Provided material |
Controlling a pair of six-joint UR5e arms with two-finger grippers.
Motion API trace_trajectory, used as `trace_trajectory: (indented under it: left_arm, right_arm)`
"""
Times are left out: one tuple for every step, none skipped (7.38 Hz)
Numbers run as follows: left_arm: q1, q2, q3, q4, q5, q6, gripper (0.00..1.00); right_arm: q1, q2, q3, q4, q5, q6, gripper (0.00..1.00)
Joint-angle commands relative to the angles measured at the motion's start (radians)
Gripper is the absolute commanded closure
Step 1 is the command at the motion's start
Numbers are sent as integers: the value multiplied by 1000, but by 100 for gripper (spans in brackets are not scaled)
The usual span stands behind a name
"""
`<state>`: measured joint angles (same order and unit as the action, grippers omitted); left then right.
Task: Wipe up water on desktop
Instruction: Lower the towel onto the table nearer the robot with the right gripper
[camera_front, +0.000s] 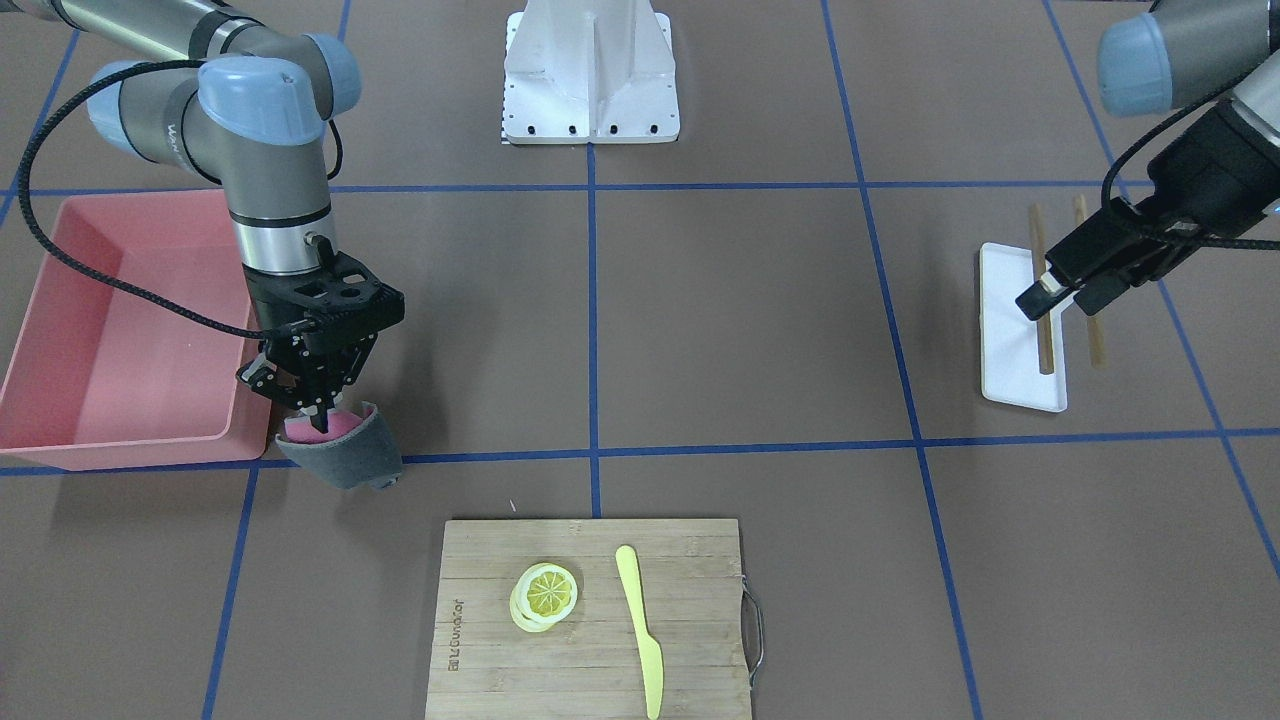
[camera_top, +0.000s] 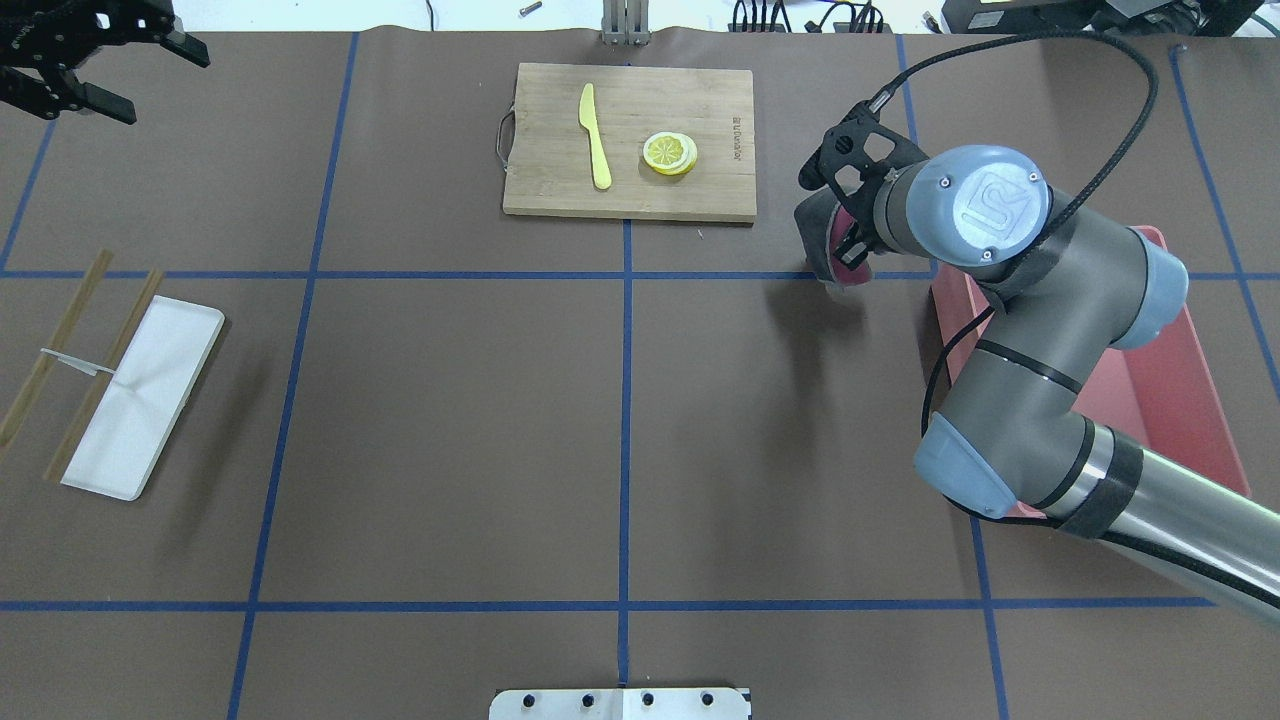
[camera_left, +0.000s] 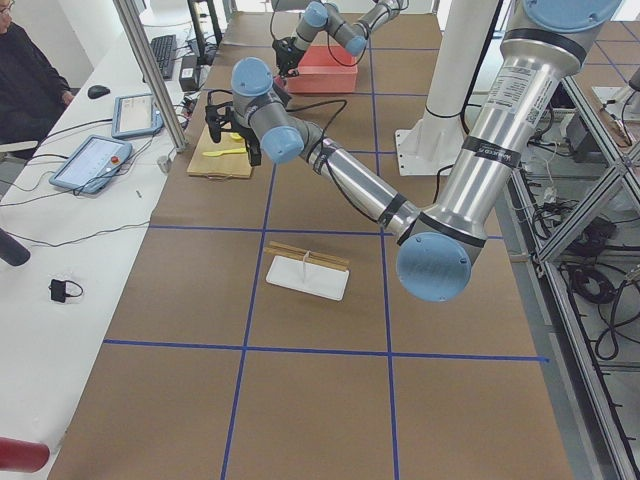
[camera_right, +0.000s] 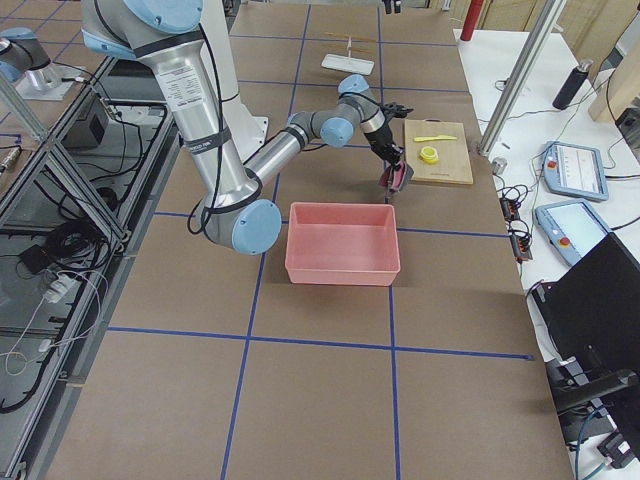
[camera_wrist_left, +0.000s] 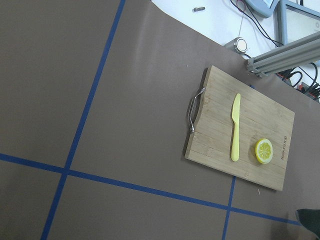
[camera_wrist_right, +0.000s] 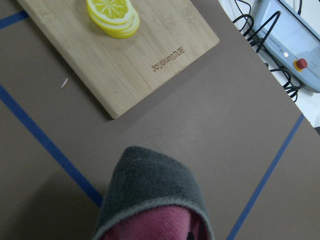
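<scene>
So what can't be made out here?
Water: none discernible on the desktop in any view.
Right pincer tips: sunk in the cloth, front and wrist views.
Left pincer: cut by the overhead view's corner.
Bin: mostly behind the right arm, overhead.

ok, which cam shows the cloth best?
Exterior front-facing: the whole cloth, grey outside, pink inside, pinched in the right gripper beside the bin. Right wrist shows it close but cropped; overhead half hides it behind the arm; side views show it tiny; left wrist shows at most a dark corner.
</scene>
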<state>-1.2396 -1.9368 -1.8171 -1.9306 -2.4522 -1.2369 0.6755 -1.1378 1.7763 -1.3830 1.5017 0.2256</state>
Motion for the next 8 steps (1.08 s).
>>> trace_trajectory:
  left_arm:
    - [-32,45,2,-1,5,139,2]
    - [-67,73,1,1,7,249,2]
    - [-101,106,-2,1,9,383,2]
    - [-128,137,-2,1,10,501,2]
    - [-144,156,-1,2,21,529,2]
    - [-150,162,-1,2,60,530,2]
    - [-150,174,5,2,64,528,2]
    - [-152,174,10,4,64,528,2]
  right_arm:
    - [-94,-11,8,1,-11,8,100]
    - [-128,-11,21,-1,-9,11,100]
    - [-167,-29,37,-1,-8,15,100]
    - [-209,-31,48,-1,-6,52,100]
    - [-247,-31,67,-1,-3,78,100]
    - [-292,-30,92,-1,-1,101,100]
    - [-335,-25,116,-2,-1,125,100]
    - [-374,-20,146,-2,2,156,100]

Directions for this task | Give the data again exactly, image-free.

Output |
Controlling a pair of six-joint UR5e arms with two-finger grippers.
Motion API trace_trajectory, used as `trace_trajectory: (indented under it: left_arm, right_arm)`
"""
Times are left out: one tuple for every step, none skipped (7.38 Hz)
Numbers run as follows: left_arm: q1, q2, q3, q4, q5, q6, gripper (0.00..1.00); right_arm: q1, q2, q3, q4, q5, q6, gripper (0.00..1.00)
Joint-angle commands relative to the angles measured at the motion's start (radians)
Gripper is the absolute commanded closure
Step 1 is the command at the motion's start
Numbers are sent as integers: the value multiplied by 1000, but by 100 for gripper (spans in brackets are not scaled)
The usual span stands behind a name
"""
`<state>`: measured joint angles (same order and unit as the action, grippers omitted); left then right.
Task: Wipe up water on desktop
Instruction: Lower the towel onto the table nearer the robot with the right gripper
[camera_front, +0.000s] 
[camera_top, +0.000s] 
[camera_left, +0.000s] 
[camera_right, +0.000s] 
[camera_wrist_left, +0.000s] 
[camera_wrist_right, +0.000s] 
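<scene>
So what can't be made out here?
Water: none discernible on the desktop in any view.
Right pincer tips: sunk in the cloth, front and wrist views.
Left pincer: cut by the overhead view's corner.
Bin: mostly behind the right arm, overhead.

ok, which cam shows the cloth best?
Exterior front-facing: the whole cloth, grey outside, pink inside, pinched in the right gripper beside the bin. Right wrist shows it close but cropped; overhead half hides it behind the arm; side views show it tiny; left wrist shows at most a dark corner.
</scene>
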<state>-1.2396 -1.9368 -1.8171 -1.9306 -2.4522 -1.2369 0.6755 -1.1378 1.7763 -1.3830 1.5017 0.2256</state>
Motion for the next 8 steps (1.08 s).
>>> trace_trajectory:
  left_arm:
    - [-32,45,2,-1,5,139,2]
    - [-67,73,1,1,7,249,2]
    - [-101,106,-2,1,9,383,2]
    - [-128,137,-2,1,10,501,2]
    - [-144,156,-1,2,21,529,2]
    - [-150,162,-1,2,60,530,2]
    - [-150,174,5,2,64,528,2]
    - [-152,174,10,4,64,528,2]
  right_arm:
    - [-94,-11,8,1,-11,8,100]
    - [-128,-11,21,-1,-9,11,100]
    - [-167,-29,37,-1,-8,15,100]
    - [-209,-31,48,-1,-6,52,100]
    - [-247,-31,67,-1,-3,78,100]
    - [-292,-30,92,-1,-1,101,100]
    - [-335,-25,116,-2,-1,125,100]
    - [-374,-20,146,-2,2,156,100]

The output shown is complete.